INSTRUCTIONS TO FOLLOW => The answer must reproduce all of the data below exactly and contain no images.

DATASET EXTRACT =>
******************************
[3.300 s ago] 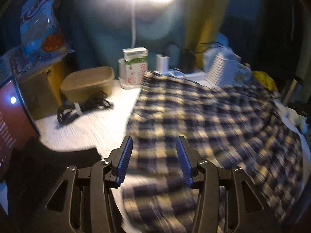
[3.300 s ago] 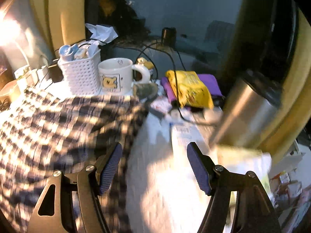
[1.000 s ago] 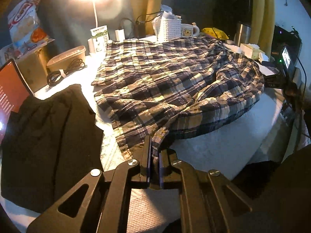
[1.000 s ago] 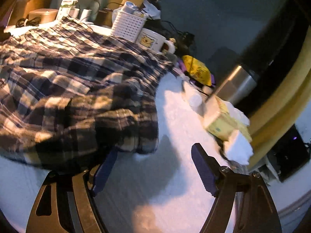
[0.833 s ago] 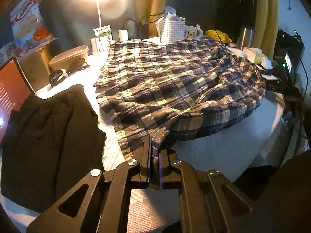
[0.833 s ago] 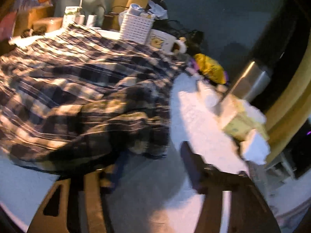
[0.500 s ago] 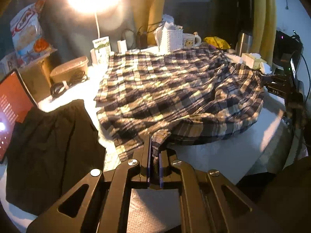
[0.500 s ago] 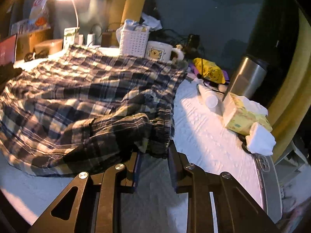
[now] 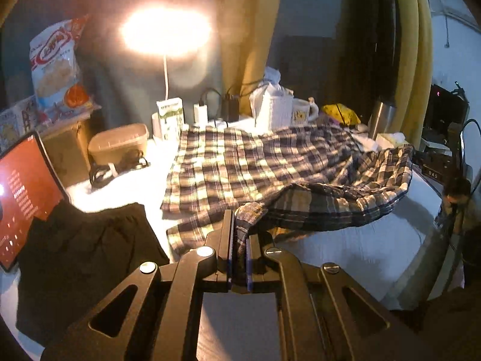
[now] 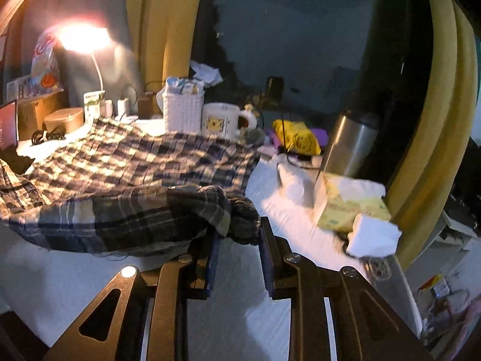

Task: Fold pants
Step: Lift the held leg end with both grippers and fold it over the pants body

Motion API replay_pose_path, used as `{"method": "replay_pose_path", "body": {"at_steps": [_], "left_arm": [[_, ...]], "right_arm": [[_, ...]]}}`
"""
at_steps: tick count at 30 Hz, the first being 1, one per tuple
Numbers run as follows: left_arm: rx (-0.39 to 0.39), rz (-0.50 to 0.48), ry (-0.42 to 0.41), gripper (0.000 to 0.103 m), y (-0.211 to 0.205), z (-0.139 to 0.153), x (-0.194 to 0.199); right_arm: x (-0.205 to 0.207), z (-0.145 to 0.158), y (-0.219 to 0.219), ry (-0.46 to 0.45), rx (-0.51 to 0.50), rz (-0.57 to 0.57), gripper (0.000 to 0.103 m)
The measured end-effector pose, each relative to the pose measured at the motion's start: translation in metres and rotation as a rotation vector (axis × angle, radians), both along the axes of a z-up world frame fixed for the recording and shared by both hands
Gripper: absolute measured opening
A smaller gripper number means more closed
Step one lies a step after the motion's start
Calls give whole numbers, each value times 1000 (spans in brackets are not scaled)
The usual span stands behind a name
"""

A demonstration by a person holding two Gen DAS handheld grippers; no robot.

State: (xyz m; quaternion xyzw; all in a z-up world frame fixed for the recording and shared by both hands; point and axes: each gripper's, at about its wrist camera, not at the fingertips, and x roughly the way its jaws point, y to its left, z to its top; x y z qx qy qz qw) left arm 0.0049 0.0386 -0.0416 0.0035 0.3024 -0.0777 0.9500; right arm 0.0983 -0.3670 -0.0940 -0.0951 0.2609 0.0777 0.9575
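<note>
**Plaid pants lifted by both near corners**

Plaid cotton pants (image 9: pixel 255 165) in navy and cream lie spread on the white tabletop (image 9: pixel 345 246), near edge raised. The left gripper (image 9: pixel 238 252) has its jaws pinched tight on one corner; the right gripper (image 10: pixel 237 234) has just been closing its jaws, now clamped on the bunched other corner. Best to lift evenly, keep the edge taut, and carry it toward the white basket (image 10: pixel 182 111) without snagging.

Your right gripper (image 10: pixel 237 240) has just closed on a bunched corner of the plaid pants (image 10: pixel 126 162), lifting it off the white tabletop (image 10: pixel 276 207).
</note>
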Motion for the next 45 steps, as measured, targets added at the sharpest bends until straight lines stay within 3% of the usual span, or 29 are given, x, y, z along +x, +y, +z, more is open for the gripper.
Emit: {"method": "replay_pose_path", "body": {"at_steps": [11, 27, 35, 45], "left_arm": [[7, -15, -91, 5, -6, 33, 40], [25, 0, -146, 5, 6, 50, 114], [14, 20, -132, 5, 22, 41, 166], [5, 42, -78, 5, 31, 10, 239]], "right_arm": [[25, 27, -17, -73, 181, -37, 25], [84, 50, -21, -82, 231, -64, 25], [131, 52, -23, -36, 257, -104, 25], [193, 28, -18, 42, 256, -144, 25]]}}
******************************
EXERCISE OUTPUT =>
[3.300 s ago] 
[3.300 s ago] 
[1.000 s ago] 
[1.000 s ago] 
[0.833 s ago] 
[0.833 s ago] 
[0.500 s ago] 
[0.500 s ago] 
[now] 
[now] 

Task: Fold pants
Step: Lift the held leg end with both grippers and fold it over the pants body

Motion API replay_pose_path, used as `{"method": "replay_pose_path", "body": {"at_steps": [_], "left_arm": [[_, ...]], "right_arm": [[_, ...]]}}`
"""
at_steps: tick count at 30 Hz, the first being 1, one per tuple
Numbers run as follows: left_arm: rx (-0.39 to 0.39), rz (-0.50 to 0.48), ry (-0.42 to 0.41), gripper (0.000 to 0.103 m), y (-0.211 to 0.205), z (-0.139 to 0.153), x (-0.194 to 0.199); right_arm: x (-0.205 to 0.207), z (-0.145 to 0.158), y (-0.219 to 0.219), ry (-0.46 to 0.45), rx (-0.51 to 0.50), rz (-0.57 to 0.57), gripper (0.000 to 0.103 m)
The measured end-effector pose, each relative to the pose measured at the motion's start: translation in metres and rotation as a rotation vector (axis × angle, radians), both along the axes of a z-up world frame fixed for the recording and shared by both hands
Gripper: absolute measured opening
A smaller gripper number means more closed
Step one lies a step after the motion's start
Calls give whole numbers, each value times 1000 (spans in brackets are not scaled)
The usual span stands behind a name
"""

A demonstration by a person holding two Gen DAS handheld grippers; no robot.

State: (xyz m; quaternion xyzw; all in a z-up world frame fixed for the recording and shared by both hands; point and axes: each gripper's, at about its wrist camera, not at the fingertips, and x roughly the way its jaws point, y to its left, z to its top; x y z qx qy qz qw) left arm 0.0049 0.0386 -0.0416 0.0035 0.3024 -0.0777 0.9500; right arm 0.0983 -0.3670 -0.0940 -0.0951 0.2609 0.0777 0.9575
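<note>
**Plaid pants lifted by both near corners**

Plaid cotton pants (image 9: pixel 255 165) in navy and cream lie spread on the white tabletop (image 9: pixel 345 246), near edge raised. The left gripper (image 9: pixel 238 252) has its jaws pinched tight on one corner; the right gripper (image 10: pixel 237 234) has just been closing its jaws, now clamped on the bunched other corner. Best to lift evenly, keep the edge taut, and carry it toward the white basket (image 10: pixel 182 111) without snagging.

Your right gripper (image 10: pixel 237 240) has just closed on a bunched corner of the plaid pants (image 10: pixel 126 162), lifting it off the white tabletop (image 10: pixel 276 207).
</note>
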Motion for the next 45 steps, as measured, targets added at the sharpest bends until straight lines stay within 3% of the usual span, or 29 are given, x, y, z along +x, +y, +z, more is open for the gripper.
Emit: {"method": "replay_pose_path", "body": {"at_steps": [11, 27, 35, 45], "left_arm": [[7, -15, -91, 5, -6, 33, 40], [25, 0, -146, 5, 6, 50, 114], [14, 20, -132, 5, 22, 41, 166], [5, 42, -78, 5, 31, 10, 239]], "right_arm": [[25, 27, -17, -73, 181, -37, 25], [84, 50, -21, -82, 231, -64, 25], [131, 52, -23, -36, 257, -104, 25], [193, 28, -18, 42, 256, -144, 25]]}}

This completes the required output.